Assigned task -
All of the material must be duplicated exactly, line by line.
(Beginning of Data shown)
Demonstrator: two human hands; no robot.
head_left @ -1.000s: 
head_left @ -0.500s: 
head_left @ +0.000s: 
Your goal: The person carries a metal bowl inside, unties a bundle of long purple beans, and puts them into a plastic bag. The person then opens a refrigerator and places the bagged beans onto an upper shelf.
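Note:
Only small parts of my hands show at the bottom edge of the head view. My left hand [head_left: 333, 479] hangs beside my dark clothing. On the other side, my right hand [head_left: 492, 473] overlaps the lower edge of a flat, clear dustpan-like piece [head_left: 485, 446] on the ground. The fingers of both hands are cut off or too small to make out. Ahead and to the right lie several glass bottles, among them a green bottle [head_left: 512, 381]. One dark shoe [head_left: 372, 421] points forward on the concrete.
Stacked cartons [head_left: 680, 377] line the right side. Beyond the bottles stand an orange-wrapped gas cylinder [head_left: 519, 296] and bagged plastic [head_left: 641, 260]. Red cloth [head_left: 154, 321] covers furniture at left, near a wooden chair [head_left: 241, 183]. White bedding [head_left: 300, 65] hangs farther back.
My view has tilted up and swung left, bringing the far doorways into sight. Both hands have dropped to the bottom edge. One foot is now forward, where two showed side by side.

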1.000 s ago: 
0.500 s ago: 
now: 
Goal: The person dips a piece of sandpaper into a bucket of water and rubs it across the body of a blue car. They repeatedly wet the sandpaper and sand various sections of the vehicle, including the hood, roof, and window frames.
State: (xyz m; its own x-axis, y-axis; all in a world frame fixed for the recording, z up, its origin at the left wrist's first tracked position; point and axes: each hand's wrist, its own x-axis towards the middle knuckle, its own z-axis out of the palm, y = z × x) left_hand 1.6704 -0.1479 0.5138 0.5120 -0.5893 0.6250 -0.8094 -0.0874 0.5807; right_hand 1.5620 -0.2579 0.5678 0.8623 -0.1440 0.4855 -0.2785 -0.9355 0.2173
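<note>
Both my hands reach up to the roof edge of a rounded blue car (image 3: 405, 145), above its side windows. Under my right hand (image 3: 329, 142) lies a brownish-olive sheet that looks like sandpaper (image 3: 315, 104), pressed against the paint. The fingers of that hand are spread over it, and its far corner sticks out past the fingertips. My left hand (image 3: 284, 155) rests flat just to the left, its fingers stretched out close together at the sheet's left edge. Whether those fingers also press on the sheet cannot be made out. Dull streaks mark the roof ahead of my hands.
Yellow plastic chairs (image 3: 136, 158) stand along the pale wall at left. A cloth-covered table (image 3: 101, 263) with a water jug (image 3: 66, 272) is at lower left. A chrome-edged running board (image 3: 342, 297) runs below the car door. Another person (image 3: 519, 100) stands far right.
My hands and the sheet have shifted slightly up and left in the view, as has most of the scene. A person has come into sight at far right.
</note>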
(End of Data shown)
Completed task -
Demonstrator: two human hands; no robot.
head_left @ -1.000s: 
head_left @ -0.500s: 
head_left @ +0.000s: 
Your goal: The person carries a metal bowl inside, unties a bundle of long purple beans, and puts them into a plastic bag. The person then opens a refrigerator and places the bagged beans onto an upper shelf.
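Note:
Only small parts of my hands show at the bottom edge of the head view. My left hand [head_left: 333, 479] hangs beside my dark clothing. On the other side, my right hand [head_left: 492, 473] overlaps the lower edge of a flat, clear dustpan-like piece [head_left: 485, 446] on the ground. The fingers of both hands are cut off or too small to make out. Ahead and to the right lie several glass bottles, among them a green bottle [head_left: 512, 381]. One dark shoe [head_left: 372, 421] points forward on the concrete.
Stacked cartons [head_left: 680, 377] line the right side. Beyond the bottles stand an orange-wrapped gas cylinder [head_left: 519, 296] and bagged plastic [head_left: 641, 260]. Red cloth [head_left: 154, 321] covers furniture at left, near a wooden chair [head_left: 241, 183]. White bedding [head_left: 300, 65] hangs farther back.
My view has tilted up and swung left, bringing the far doorways into sight. Both hands have dropped to the bottom edge. One foot is now forward, where two showed side by side.
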
1.000 s ago: 
0.500 s ago: 
now: 
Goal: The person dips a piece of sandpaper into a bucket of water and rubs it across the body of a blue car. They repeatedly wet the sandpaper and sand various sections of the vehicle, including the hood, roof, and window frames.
State: (xyz m; its own x-axis, y-axis; all in a world frame fixed for the recording, z up, its origin at the left wrist's first tracked position; point and axes: each hand's wrist, its own x-axis towards the middle knuckle, its own z-axis out of the palm, y = z × x) left_hand 1.6704 -0.1479 0.5138 0.5120 -0.5893 0.6250 -0.8094 -0.0874 0.5807; right_hand 1.5620 -0.2579 0.5678 0.8623 -0.1440 0.4855 -0.2785 -0.9355 0.2173
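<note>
Both my hands reach up to the roof edge of a rounded blue car (image 3: 405, 145), above its side windows. Under my right hand (image 3: 329, 142) lies a brownish-olive sheet that looks like sandpaper (image 3: 315, 104), pressed against the paint. The fingers of that hand are spread over it, and its far corner sticks out past the fingertips. My left hand (image 3: 284, 155) rests flat just to the left, its fingers stretched out close together at the sheet's left edge. Whether those fingers also press on the sheet cannot be made out. Dull streaks mark the roof ahead of my hands.
Yellow plastic chairs (image 3: 136, 158) stand along the pale wall at left. A cloth-covered table (image 3: 101, 263) with a water jug (image 3: 66, 272) is at lower left. A chrome-edged running board (image 3: 342, 297) runs below the car door. Another person (image 3: 519, 100) stands far right.
My hands and the sheet have shifted slightly up and left in the view, as has most of the scene. A person has come into sight at far right.
</note>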

This exercise requires no further answer.